Task item:
Repeat the data precisely as given.

Information supplied:
+--
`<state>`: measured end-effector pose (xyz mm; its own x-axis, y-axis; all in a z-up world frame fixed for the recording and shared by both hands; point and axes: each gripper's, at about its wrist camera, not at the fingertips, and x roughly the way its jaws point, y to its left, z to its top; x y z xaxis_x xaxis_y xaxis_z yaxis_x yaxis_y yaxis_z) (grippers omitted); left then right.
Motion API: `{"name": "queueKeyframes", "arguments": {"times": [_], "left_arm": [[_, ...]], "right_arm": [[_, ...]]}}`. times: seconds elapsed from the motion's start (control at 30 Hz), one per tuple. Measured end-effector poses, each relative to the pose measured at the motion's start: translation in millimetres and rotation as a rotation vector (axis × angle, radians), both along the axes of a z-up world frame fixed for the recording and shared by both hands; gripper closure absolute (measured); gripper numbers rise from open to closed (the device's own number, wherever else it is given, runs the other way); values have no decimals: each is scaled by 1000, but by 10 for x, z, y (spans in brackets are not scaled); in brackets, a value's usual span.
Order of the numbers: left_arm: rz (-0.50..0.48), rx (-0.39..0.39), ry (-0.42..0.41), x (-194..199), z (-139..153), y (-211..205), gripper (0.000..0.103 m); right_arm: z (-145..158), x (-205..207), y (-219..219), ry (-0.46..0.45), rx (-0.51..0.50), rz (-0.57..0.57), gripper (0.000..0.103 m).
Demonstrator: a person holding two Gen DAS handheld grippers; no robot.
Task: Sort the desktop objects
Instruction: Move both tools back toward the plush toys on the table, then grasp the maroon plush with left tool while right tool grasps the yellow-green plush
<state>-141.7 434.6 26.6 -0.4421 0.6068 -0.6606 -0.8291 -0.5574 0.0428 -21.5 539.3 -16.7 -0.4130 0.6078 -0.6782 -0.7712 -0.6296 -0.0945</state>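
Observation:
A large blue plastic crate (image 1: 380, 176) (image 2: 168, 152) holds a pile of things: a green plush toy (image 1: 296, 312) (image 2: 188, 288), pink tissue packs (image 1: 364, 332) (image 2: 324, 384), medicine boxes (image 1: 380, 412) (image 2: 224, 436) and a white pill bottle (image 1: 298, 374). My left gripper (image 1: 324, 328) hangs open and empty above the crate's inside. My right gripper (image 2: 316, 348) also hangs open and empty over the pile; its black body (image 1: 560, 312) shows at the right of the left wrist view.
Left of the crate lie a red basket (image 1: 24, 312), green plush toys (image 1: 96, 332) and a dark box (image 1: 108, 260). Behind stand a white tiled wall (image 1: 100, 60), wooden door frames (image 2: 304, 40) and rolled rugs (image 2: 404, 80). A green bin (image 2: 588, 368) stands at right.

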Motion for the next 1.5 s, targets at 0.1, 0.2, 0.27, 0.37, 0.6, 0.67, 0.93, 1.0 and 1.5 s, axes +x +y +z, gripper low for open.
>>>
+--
Solution:
`<state>`: measured end-effector pose (xyz mm; its own x-axis, y-axis; all in a z-up world frame fixed for the recording and shared by both hands; point and axes: each gripper's, at about its wrist camera, not at the fingertips, and x roughly the way its jaws point, y to its left, z to its top; x y z xaxis_x xaxis_y xaxis_z yaxis_x yaxis_y yaxis_z) (grippers omitted); left then right.
Motion API: `{"name": "queueKeyframes", "arguments": {"times": [_], "left_arm": [[_, ...]], "right_arm": [[_, ...]]}}`. times: seconds elapsed from the motion's start (control at 30 Hz), one per tuple. Measured end-effector poses, each relative to the pose measured at the motion's start: translation in millimetres and rotation as a rotation vector (axis × angle, radians), both along the axes of a z-up world frame fixed for the recording and shared by both hands; gripper closure absolute (measured); gripper numbers rise from open to closed (the device's own number, wherever else it is given, runs the other way); values have no decimals: each is scaled by 1000, but by 10 for x, z, y (spans in brackets are not scaled); in brackets, a value's usual span.
Order of the numbers: left_arm: rz (-0.50..0.48), rx (-0.39..0.39), ry (-0.42..0.41), x (-194..199), z (-139..153), y (-211..205), gripper (0.000..0.103 m); right_arm: z (-145..158), x (-205..207), y (-219..219), ry (-0.46..0.45), rx (-0.51..0.50), rz (-0.57..0.57), gripper (0.000..0.103 m).
Demonstrator: a person holding two Gen DAS handheld grippers; no robot.
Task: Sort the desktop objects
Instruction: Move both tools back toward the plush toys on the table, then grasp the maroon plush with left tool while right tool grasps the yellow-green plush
<state>-141.7 434.6 26.6 -0.4421 0.6068 -0.6606 -0.8291 -0.5574 0.0428 -21.5 539.3 -16.7 -0.4130 0.6078 -0.6782 -0.7712 -0.6296 -0.0945</state>
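Observation:
A large blue plastic crate (image 1: 380, 176) (image 2: 168, 152) holds a pile of things: a green plush toy (image 1: 296, 312) (image 2: 188, 288), pink tissue packs (image 1: 364, 332) (image 2: 324, 384), medicine boxes (image 1: 380, 412) (image 2: 224, 436) and a white pill bottle (image 1: 298, 374). My left gripper (image 1: 324, 328) hangs open and empty above the crate's inside. My right gripper (image 2: 316, 348) also hangs open and empty over the pile; its black body (image 1: 560, 312) shows at the right of the left wrist view.
Left of the crate lie a red basket (image 1: 24, 312), green plush toys (image 1: 96, 332) and a dark box (image 1: 108, 260). Behind stand a white tiled wall (image 1: 100, 60), wooden door frames (image 2: 304, 40) and rolled rugs (image 2: 404, 80). A green bin (image 2: 588, 368) stands at right.
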
Motion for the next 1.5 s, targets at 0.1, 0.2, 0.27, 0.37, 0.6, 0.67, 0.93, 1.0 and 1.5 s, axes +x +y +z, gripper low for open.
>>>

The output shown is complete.